Supprimer l'e-commerce en Belgique, un non-sens?

Auteur: L'Echo (08/02/2022)
Temps de lecture: 4min
Date de publication: 08/02/2022 - 16:30
Dernière mise à jour: 14/02/2022 - 13:56

Paul Magnette, le président du PS, veut mettre fin au commerce en ligne en Belgique au profit des "vrais magasins" et des indépendants. L'e-commerce belge est pourtant composé majoritairement de petits indépendants et il représente des dizaines de milliers d'emplois.

 

"Après la sortie du nucléaire, j'aimerais sortir du commerce électronique." Paul Magnette a frappé les esprits ce lundi lors de l'entretien qu'il a accordé au magazine Humo. Le président du Parti socialiste explique très sérieusement qu'il entend (re)faire de la Belgique "un pays avec de vrais magasins et des villes animées".

Cette sortie pour le moins surprenante intervient alors que le gouvernement fédéral doit se pencher sur la réforme du marché de l'emploi, et notamment du travail de nuit. La législation particulièrement sévère sur ce dernier point provoquerait la fuite de nombreux postes vers les pays limitrophes.

 

Pour Paul Magnette, cela ne constitue pas un problème. "Pourquoi devons-nous faire travailler des ouvriers dans ces entrepôts la nuit? Parce que les gens veulent acheter 24 heures sur 24 et se faire livrer leurs colis dans les 24 heures. On ne peut vraiment pas attendre deux jours pour un livre?", s'interroge le bourgmestre de Charleroi.

Indépendants vs Amazon

De cette manière, le président du PS affirme défendre "le commerce local et les petits indépendants" face à des libéraux adeptes "du modèle Amazon et (de) ses conditions de travail dignes du XIXe siècle", peut-on lire dans un échange de tweets avec le président du MR Georges-Louis Bouchez.

 

L'e-commerce est-il dès lors l'apanage des mastodontes américains et chinois? Pas vraiment. En Belgique, quatre des cinq plus grosses entreprises sur ce segment étaient européennes en 2020: Coolblue, Bol.com, Zalando et Veepee. Amazon se situait seulement à la quatrième place de ce marché pesant plus de 11 milliards d'euros chez nous.

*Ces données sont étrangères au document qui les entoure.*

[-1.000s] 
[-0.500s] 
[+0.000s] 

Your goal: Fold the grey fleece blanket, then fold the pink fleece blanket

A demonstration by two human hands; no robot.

L'argument de la défense des petits indépendants ne tient pas non plus à l'épreuve d'un autre chiffre: 98% des sociétés d'e-commerce actives en Belgique ont moins de cinq employés et leurs gérants sont pour 80% d'entre eux déclarés comme indépendants.

 

Plus de 11.000 emplois directs

Selon les chiffres du cabinet Retis, le secteur représentait pas moins de 11.000 emplois directs en Belgique fin 2020. Un chiffre auquel il convient de rajouter les emplois indirects: collaborateurs freelance, prestataires externes et travailleurs dans la logistique, mais pour lesquels il n'existe pas de données.

 

De plus, de nombreux emplois belges dépendent de sociétés de vente en ligne situées hors de Belgique. Les exemples les plus connus sont les postes créés par Alibaba à Liège Airport ou les personnes employées dans les ports de Zeebruges ou d'Anvers, qui traitent les colis commandés en ligne. De la même manière, bpost a fait du commerce en ligne un de ses axes de croissance depuis plusieurs années. L'entreprise publique réalise ainsi 51% des livraisons de vente en ligne en Belgique.

Une mesure réalisable?

Une autre question se pose légitimement: si les autorités décidaient de "sortir" de l'e-commerce, serait-ce seulement possible? Cela paraît pour le moins irréaliste. Il faudrait par exemple bloquer l'accès aux sites d'e-commerce belges et internationaux pour toute personne se connectant depuis la Belgique. Une mesure facilement contournable et que seuls des pays comme la Chine ou l'Inde ont mis en place pour bloquer certains sites ou réseaux sociaux.

 

La Belgique pourrait aussi contrôler et bloquer chaque arrivée de marchandise de l'étranger pour vérifier qu'elle n'a pas été commandé par internet. Impensable dans le marché unique européen. Moins irréaliste, un système de taxe e-commerce pourrait-être mis en place pour dissuader les consommateurs belges d'acheter en ligne. Difficile pourtant de l'imaginer alors que le gouvernement fédéral ambitionne de faire de la Belgique une "Smart nation".